El reciente asesinato de un periodista me obligó a reflexionar: más allá de las circunstancias particulares del crimen, me asaltó una pregunta inquietante: ¿qué ocurre con una sociedad cuando la muerte deja de sorprenderla? La frecuencia de los acontecimientos violentos en nuestra región me genera un temor que me sobrepasa, porque de ellos emerge una perspectiva derrotista de la vida ciudadana: la resignación. Constituyendo un efecto político profundo, generado por la violencia prolongada.
La violencia extrema no siempre genera indignación, movilización o transformación política. Cuando la muerte se vuelve cotidiana y el miedo una condición permanente, ocurre justamente lo contrario; la sociedad se adapta, normaliza la tragedia y desarrolla mecanismos de supervivencia produciendo indiferencia, resignación y desmovilización política. La repetición reduce nuestra capacidad emocional de respuesta; aquello que ayer parecía insoportable hoy termina pareciendo rutinario.
De ello puede derivarse una aquiescencia silenciosa frente a la violencia o, dependiendo del lugar que se ocupe en la sociedad y de los intereses que se defiendan, una aprobación explícita o soterrada. Pero también sucede algo más inquietante: la repetición destruye la capacidad de asombro. Como señaló Arendt, "el mayor mal no es radical, sino banal". La banalidad del mal es precisamente la capacidad de convivir con hechos atroces hasta que parecen parte normal del paisaje.
Incluso podríamos pensar, en una intuición inversa a la hobbesiana, que el miedo ya no conduce a la construcción de un Estado capaz de organizar políticamente a la sociedad; por el contrario, se convierte en un miedo crónico que paraliza. Un miedo que ya no impulsa la acción colectiva, sino la adaptación individual; y aunque esta adaptación resulta necesaria para la supervivencia, también erosiona la comunidad política; aísla a los ciudadanos y alimenta la indiferencia. En el peor de los casos, termina justificando formas peligrosas de exclusión o animadversión hacia los otros; especialmente hacia quienes son percibidos como distintos o adversarios.
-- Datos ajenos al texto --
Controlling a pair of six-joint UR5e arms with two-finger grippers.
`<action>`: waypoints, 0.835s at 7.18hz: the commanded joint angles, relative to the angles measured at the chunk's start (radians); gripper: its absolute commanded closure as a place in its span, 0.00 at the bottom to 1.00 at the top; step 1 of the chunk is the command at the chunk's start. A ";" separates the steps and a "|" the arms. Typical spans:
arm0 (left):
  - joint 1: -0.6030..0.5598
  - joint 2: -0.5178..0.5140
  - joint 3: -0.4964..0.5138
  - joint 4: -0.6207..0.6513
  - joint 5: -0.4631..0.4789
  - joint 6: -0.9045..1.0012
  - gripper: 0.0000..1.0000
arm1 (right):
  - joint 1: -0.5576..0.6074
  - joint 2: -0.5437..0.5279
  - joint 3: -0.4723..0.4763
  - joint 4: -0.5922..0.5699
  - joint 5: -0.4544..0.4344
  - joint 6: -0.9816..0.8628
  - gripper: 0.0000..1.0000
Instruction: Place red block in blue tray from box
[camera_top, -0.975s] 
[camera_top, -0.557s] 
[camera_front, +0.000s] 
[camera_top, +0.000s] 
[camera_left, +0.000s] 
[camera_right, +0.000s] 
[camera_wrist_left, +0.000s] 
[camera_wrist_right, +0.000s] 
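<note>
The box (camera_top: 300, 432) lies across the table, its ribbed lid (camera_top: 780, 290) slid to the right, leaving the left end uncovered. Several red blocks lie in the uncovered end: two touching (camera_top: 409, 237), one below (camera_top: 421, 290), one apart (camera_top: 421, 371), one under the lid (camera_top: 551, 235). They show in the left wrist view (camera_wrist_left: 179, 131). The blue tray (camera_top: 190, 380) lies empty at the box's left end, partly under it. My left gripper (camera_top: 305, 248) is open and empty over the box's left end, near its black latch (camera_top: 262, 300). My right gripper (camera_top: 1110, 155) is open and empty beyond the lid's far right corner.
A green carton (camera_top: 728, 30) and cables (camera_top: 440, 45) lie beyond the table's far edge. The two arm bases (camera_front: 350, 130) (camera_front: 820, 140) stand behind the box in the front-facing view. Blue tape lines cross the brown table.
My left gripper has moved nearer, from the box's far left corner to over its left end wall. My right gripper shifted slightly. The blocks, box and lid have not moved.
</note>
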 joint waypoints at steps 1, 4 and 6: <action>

Podríamos utilizar, de manera más sencilla, otra idea para explicar lo que ocurre: una violencia tan estructural como la que caracteriza a nuestra región fronteriza pasa a entenderse como "la forma en que son las cosas". No se trata de una aceptación consciente; es un proceso de habituación. En términos de Bourdieu, la reiteración de la muerte modifica el habitus colectivo.
En este contexto, cuando las muertes ya no interrumpen la normalidad, asistimos a lo que Mbembe denominó necropolítica. En esos espacios, la muerte deja de ser excepcional; se convierte en una condición permanente de existencia. Cada asesinato, por doloroso o impactante que sea, acaba siendo como pasar una hoja de un libro en blanco; una brisa tenue que apenas deja memoria. Estamos frente a una acumulación histórica de asesinatos, conflicto armado, narcotráfico, contrabando, economías ilegales y crisis fronterizas. Entonces surge una pregunta inquietante: ¿qué ocurre con una sociedad cuando la muerte deja de ser noticia y se convierte en rutina?
La respuesta, tan dolorosa como preocupante, parece estar hilvanada por una secuencia que va de la violencia prolongada al miedo; del miedo a la adaptación; de la adaptación a la resignación. Y el resultado final: la desmovilización política, la tragedia deja de producir rebeldía y comienza a producir resignación.
El asesinato de periodistas, campesinos, mujeres, niños, habitantes de calle o empresarios tiene algo en común: todas las víctimas comparten una misma condición humana. Por eso resuenan con fuerza las palabras del poeta Donne: "La muerte de cualquier hombre me disminuye, porque estoy ligado a la humanidad. Por consiguiente, nunca preguntes por quién doblan las campanas; doblan por ti".
Hoy más que nunca debemos curar las heridas de nuestra comunidad política. Debemos tejer vínculos en medio de la diferencia; construir consensos que permitan apaciguar la banalidad del mal. No podemos escuchar con resignación los cantos de sirena que alimentan la rabia, la indiferencia o el odio. El verdadero triunfo de la violencia no es la muerte de sus víctimas, sino la resignación de quienes siguen vivos.